21.1 Oligohydramnios


Description and Clinical Features

Oligohydramnios refers to an abnormally low volume of amniotic fluid. Causes of oligohydramnios from the mid second trimester onward include the following:



  • Ruptured membranes.


  • Urinary tract abnormality with decreased fetal urine output: Oligohydramnios will result from any cause of decreased or absent urine output, including a bilateral renal parenchymal abnormality (e.g., bilateral renal agenesis or autosomal recessive polycystic kidney disease) or obstruction of outflow from both kidneys (e.g., urethral obstruction).


  • Placental insufficiency and intrauterine growth restriction: With placental insufficiency, blood is shunted away from the fetal kidneys, leading to decreased urine output.


  • Postdates: Oligohydramnios may ensue after 40 weeks gestation.

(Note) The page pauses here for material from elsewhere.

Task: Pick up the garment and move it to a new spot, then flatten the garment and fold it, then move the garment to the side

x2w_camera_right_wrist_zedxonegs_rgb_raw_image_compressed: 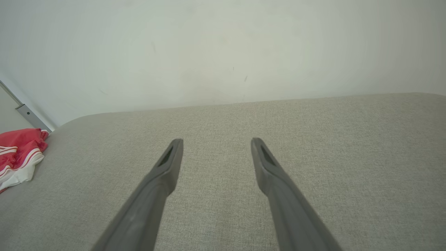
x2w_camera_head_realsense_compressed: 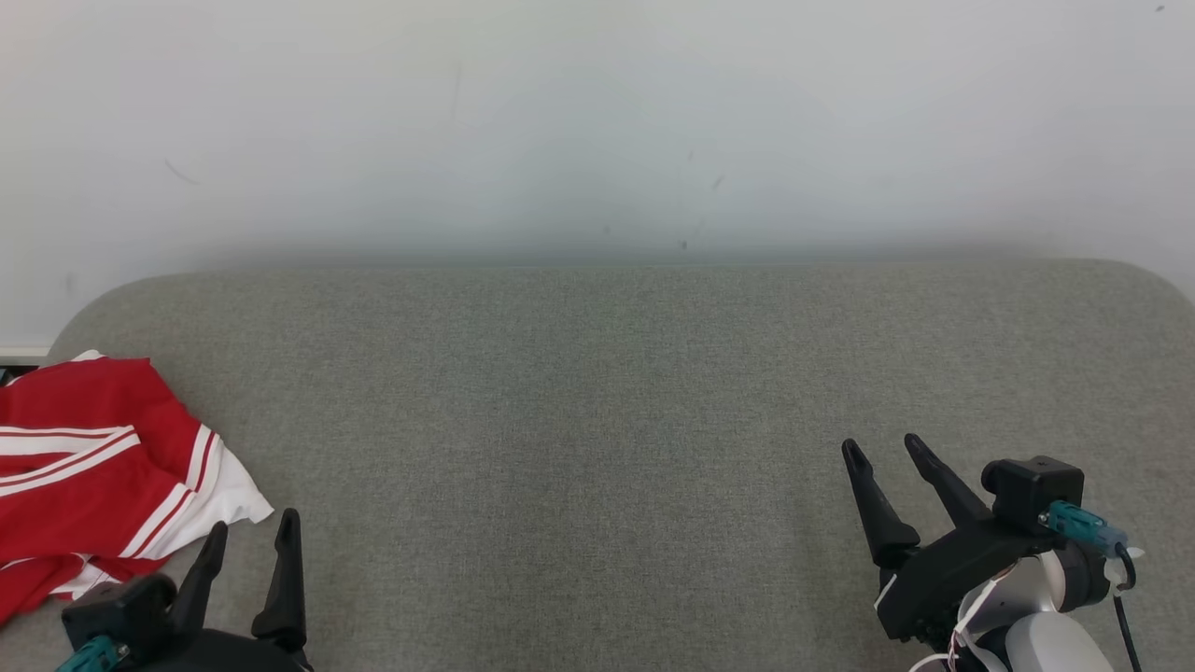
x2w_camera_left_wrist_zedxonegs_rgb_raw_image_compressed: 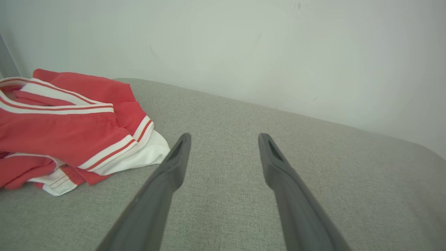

Oligohydramnios, if severe and prolonged, can lead to a number of fetal deformities from uterine pressure on the developing fetus, including pulmonary hypoplasia, abnormal facies, and clubfeet. These abnormalities are referred to as Potter syndrome if seen in the setting of bilateral renal agenesis, and are sometimes termed “Potter sequence” when due to other causes of severe, prolonged oligohydramnios.


Sonography

Oligohydramnios can be present at any stage of pregnancy, though it is relatively infrequent in the first trimester. First trimester oligohydramnios can be established by either subjective or quantitative means. The subjective approach involves visual inspection of the fluid on representative images or a sweep through the gestational sac, and then judgment as to whether the fluid volume is lower than that expected for the gestational age (Figure 21.1.1). A proposed quantitative criterion for first trimester oligohydramnios is to take the mean sac diameter minus the crown-rump length, and diagnose oligohydramnios if the difference is less than 5 mm.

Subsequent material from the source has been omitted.